#### Exercise description:
The expected copy holds every entry exactly and none of the pictures.
>>>>
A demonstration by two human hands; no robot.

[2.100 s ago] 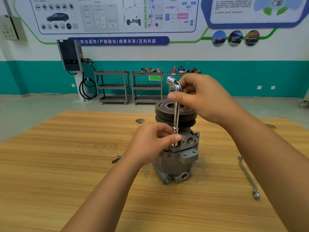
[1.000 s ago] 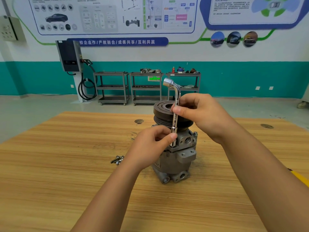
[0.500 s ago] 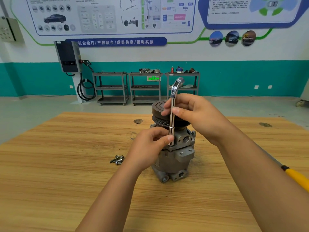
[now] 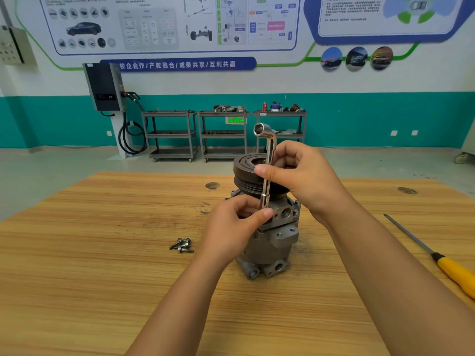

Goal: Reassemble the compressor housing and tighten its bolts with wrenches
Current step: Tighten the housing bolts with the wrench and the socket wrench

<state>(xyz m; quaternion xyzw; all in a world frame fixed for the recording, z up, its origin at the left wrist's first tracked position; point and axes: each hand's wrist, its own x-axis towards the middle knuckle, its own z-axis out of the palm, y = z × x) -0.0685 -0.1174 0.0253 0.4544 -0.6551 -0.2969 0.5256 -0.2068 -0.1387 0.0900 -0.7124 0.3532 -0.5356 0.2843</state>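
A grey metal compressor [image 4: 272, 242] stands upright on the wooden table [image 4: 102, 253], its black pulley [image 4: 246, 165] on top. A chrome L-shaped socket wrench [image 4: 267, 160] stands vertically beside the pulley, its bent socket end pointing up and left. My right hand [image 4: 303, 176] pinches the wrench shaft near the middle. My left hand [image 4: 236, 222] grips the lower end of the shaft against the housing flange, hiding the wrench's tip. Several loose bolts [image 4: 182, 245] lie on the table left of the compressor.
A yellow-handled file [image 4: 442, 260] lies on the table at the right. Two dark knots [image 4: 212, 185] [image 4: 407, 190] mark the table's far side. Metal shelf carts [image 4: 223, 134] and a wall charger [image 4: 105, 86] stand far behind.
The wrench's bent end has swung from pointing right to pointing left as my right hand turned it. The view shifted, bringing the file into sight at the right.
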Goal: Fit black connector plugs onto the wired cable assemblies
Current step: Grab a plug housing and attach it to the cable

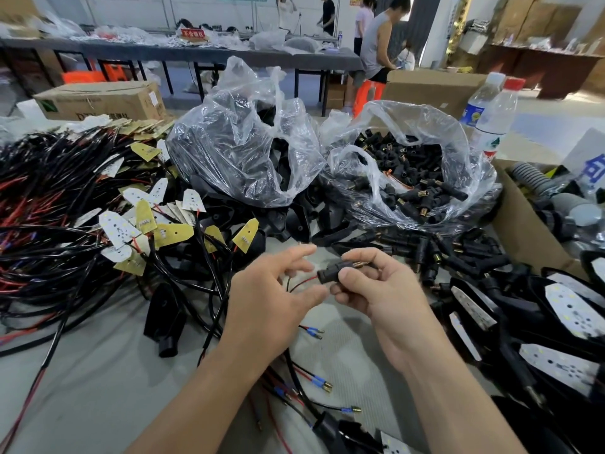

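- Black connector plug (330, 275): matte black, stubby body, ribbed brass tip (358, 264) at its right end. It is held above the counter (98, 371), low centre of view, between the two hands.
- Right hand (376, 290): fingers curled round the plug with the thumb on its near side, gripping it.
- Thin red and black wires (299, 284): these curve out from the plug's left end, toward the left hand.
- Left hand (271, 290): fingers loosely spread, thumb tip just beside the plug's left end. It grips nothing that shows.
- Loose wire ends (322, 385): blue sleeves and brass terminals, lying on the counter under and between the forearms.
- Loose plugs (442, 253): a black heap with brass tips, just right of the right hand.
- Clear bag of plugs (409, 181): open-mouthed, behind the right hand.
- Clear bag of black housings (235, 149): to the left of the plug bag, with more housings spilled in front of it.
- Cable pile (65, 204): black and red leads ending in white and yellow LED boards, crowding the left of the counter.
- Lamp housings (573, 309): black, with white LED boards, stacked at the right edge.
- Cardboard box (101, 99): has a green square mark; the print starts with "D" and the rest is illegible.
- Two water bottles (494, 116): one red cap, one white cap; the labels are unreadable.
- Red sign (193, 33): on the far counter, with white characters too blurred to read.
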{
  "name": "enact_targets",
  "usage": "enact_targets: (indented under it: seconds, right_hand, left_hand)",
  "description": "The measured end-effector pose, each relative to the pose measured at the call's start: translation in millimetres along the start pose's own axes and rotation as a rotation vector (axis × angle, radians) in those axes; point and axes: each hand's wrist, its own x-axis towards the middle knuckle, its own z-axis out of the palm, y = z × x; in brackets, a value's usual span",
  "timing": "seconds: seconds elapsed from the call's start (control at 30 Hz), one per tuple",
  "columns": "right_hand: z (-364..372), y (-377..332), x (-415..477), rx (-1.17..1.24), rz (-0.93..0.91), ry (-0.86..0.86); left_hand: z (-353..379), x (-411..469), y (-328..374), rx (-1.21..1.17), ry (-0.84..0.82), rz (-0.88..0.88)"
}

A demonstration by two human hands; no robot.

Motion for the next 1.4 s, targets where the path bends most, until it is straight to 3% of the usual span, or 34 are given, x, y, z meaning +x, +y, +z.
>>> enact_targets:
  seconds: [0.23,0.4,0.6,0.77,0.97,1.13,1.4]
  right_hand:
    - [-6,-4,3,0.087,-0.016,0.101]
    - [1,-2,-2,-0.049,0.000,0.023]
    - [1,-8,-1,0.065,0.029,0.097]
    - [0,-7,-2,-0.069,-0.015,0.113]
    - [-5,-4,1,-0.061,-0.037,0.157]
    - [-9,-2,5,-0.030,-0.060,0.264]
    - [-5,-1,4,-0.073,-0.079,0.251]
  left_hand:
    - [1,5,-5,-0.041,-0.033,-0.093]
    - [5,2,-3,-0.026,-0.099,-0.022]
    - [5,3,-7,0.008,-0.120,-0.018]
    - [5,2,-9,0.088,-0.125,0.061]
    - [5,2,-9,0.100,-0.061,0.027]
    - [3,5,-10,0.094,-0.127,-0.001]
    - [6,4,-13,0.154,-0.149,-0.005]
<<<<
#### Your solution:
A demonstration by two human hands; no robot.

[2.100 s ago] 
[1.000 s ago] 
[0.500 s ago] 
[now] 

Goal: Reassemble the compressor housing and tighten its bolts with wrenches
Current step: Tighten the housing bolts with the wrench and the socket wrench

<state>(xyz m; quaternion xyzw; all in a world frame fixed for the recording, z up, its origin at the left wrist's first tracked position; point and axes: each hand's wrist, its own x-axis towards the middle knuckle, its own z-axis out of the palm, y = z × x) -0.0685 -0.1174 0.0253 0.4544 -0.6551 -0.2969 0.5256 -0.2068 -0.1387 0.0900 -0.7124 0.3532 -0.5356 0.2843</state>
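A grey metal compressor [image 4: 272, 242] stands upright on the wooden table [image 4: 102, 253], its black pulley [image 4: 246, 165] on top. A chrome L-shaped socket wrench [image 4: 267, 160] stands vertically beside the pulley, its bent socket end pointing up and left. My right hand [image 4: 303, 176] pinches the wrench shaft near the middle. My left hand [image 4: 236, 222] grips the lower end of the shaft against the housing flange, hiding the wrench's tip. Several loose bolts [image 4: 182, 245] lie on the table left of the compressor.
A yellow-handled file [image 4: 442, 260] lies on the table at the right. Two dark knots [image 4: 212, 185] [image 4: 407, 190] mark the table's far side. Metal shelf carts [image 4: 223, 134] and a wall charger [image 4: 105, 86] stand far behind.
The wrench's bent end has swung from pointing right to pointing left as my right hand turned it. The view shifted, bringing the file into sight at the right.
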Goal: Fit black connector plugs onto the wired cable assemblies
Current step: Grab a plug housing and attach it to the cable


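- Black connector plug (330, 275): matte black, stubby body, ribbed brass tip (358, 264) at its right end. It is held above the counter (98, 371), low centre of view, between the two hands.
- Right hand (376, 290): fingers curled round the plug with the thumb on its near side, gripping it.
- Thin red and black wires (299, 284): these curve out from the plug's left end, toward the left hand.
- Left hand (271, 290): fingers loosely spread, thumb tip just beside the plug's left end. It grips nothing that shows.
- Loose wire ends (322, 385): blue sleeves and brass terminals, lying on the counter under and between the forearms.
- Loose plugs (442, 253): a black heap with brass tips, just right of the right hand.
- Clear bag of plugs (409, 181): open-mouthed, behind the right hand.
- Clear bag of black housings (235, 149): to the left of the plug bag, with more housings spilled in front of it.
- Cable pile (65, 204): black and red leads ending in white and yellow LED boards, crowding the left of the counter.
- Lamp housings (573, 309): black, with white LED boards, stacked at the right edge.
- Cardboard box (101, 99): has a green square mark; the print starts with "D" and the rest is illegible.
- Two water bottles (494, 116): one red cap, one white cap; the labels are unreadable.
- Red sign (193, 33): on the far counter, with white characters too blurred to read.
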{
  "name": "enact_targets",
  "usage": "enact_targets: (indented under it: seconds, right_hand, left_hand)",
  "description": "The measured end-effector pose, each relative to the pose measured at the call's start: translation in millimetres along the start pose's own axes and rotation as a rotation vector (axis × angle, radians) in those axes; point and axes: each hand's wrist, its own x-axis towards the middle knuckle, its own z-axis out of the palm, y = z × x; in brackets, a value's usual span",
  "timing": "seconds: seconds elapsed from the call's start (control at 30 Hz), one per tuple",
  "columns": "right_hand: z (-364..372), y (-377..332), x (-415..477), rx (-1.17..1.24), rz (-0.93..0.91), ry (-0.86..0.86); left_hand: z (-353..379), x (-411..469), y (-328..374), rx (-1.21..1.17), ry (-0.84..0.82), rz (-0.88..0.88)"
}

A demonstration by two human hands; no robot.

Motion for the next 1.4 s, targets where the path bends most, until it is straight to 3% of the usual span, or 34 are given, x, y, z meaning +x, +y, +z.
>>> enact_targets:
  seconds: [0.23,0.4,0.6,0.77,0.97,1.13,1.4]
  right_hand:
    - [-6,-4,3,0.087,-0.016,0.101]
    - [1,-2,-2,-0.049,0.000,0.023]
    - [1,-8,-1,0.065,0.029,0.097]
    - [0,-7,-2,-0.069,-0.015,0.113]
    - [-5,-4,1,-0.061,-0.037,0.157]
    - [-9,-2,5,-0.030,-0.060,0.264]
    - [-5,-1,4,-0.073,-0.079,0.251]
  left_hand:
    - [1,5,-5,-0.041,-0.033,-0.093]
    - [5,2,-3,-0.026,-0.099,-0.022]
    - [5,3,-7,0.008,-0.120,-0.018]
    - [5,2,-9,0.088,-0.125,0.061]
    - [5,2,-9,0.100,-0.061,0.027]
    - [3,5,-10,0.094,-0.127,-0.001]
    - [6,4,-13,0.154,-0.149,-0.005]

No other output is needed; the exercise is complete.